Your task →
Nothing should appear in the answer except the lines below from the line containing "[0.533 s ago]" through the line containing "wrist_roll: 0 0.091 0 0", copied exactly, with pictures left out.
*** Recorded information Section Begins ***
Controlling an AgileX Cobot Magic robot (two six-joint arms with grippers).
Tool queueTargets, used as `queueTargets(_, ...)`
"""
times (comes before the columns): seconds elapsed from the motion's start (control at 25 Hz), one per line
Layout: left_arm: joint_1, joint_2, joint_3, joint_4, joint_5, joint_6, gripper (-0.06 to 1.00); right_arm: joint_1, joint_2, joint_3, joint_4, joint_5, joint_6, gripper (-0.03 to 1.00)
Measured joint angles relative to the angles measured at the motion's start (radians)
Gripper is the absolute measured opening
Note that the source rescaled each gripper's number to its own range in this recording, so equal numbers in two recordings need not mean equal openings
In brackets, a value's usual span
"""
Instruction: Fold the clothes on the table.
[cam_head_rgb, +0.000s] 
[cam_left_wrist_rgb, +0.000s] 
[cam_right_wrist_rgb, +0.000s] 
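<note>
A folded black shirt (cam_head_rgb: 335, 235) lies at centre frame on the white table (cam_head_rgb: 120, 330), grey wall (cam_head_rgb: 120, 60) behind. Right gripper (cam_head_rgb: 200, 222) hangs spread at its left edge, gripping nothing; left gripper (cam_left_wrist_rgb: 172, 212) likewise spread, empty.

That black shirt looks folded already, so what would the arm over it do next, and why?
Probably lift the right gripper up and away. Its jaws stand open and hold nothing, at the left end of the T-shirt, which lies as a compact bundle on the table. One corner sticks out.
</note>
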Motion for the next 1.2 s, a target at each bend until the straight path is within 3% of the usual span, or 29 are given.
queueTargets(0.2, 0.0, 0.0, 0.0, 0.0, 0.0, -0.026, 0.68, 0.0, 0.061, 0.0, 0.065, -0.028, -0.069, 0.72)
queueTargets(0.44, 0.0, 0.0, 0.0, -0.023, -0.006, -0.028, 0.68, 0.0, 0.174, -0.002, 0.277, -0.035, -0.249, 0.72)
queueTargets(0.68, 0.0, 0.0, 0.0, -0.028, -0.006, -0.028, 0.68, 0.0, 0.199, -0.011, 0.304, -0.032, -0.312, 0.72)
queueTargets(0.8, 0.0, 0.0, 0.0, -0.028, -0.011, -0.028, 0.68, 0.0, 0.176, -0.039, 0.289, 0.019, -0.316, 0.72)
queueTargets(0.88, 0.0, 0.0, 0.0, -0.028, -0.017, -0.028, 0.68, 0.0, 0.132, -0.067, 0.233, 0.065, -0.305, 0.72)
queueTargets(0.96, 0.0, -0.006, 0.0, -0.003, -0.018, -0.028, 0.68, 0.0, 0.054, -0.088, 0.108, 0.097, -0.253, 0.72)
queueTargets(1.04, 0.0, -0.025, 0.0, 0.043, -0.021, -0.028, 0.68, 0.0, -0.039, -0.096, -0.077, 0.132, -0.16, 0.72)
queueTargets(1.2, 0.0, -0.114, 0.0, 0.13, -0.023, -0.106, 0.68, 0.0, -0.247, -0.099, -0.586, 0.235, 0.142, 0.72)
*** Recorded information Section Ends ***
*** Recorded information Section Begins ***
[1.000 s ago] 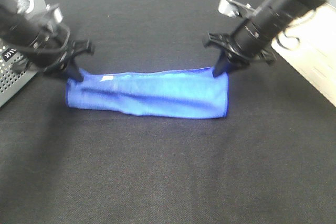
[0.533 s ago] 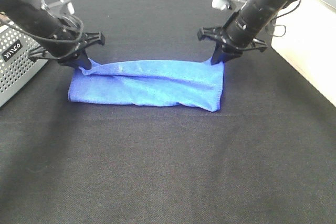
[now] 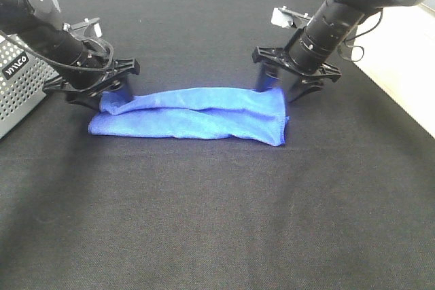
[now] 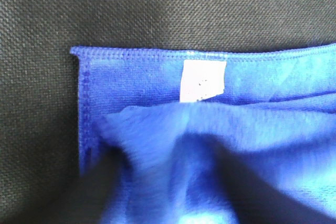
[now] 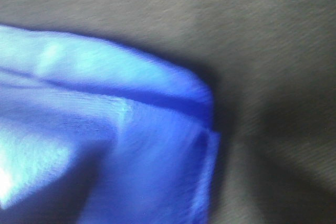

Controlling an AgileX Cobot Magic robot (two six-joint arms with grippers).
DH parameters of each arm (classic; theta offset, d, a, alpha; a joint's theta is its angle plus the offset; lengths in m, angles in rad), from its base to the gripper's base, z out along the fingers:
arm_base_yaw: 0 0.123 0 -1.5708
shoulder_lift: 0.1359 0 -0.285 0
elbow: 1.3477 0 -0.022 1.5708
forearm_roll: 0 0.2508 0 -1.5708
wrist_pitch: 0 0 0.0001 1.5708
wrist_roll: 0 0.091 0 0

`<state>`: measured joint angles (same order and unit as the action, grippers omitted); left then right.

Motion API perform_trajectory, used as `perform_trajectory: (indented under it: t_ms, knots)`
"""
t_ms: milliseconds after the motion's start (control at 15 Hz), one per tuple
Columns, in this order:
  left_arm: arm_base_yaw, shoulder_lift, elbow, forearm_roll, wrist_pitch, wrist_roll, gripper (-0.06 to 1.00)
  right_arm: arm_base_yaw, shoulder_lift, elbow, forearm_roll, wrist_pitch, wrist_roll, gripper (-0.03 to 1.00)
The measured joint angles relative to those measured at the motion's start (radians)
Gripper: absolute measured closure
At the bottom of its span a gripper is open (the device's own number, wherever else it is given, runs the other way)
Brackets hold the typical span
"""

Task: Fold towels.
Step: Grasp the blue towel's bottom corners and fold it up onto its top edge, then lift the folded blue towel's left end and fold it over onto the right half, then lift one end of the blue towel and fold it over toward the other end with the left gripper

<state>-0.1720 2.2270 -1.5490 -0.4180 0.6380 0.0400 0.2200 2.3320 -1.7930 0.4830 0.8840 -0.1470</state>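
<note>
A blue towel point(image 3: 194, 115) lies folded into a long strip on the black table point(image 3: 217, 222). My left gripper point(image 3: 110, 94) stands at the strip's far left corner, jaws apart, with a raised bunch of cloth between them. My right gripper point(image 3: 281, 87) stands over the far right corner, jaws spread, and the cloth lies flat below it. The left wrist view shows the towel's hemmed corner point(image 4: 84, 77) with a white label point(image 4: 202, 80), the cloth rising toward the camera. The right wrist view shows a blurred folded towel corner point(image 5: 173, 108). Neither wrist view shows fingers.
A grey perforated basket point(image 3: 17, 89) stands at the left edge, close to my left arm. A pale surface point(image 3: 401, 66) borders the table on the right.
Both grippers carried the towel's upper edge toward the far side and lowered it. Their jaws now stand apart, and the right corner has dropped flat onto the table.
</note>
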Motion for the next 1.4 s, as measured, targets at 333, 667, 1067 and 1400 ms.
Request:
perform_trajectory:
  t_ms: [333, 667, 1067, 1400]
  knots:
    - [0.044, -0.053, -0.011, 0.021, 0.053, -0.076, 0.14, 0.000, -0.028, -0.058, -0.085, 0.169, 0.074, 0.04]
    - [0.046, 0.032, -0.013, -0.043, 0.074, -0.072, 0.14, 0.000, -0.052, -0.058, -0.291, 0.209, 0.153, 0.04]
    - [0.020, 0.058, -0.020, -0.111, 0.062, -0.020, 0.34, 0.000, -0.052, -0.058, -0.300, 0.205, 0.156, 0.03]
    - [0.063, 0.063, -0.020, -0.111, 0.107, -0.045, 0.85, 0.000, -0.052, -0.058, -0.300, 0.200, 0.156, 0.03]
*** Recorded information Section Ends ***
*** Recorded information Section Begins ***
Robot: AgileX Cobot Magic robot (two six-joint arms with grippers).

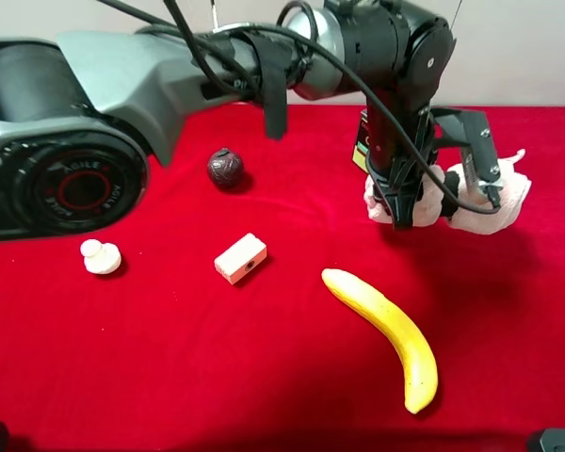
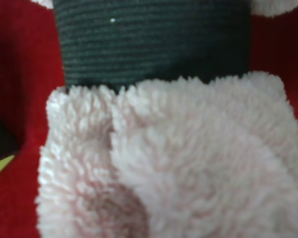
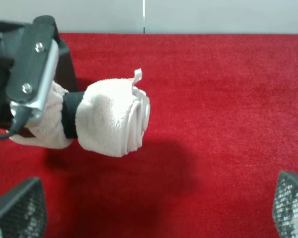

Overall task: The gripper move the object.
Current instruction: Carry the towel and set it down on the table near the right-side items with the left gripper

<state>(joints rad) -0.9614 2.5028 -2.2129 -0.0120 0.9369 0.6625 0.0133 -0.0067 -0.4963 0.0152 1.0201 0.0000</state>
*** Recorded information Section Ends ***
Written reply →
[0.533 s ago] 
[now] 
[now] 
[now] 

Controlling an AgileX Cobot Magic robot (two six-joint arms with grippers).
DH parameters of each arm (classic; theta offset, d, a, alpha; a joint's theta is its angle plus the offset; lengths in m, angles in rad), from its base to the gripper's base, z out along the fingers:
arm_base_yaw: 0 0.123 0 -1.5708
shoulder_lift: 0.1359 0 -0.285 0
elbow: 1.3477 0 -0.022 1.5708
forearm_roll: 0 0.2508 0 -1.5708
wrist_pitch: 0 0 0.0001 1.5708
wrist_roll: 0 0.091 0 0

The response is now finished.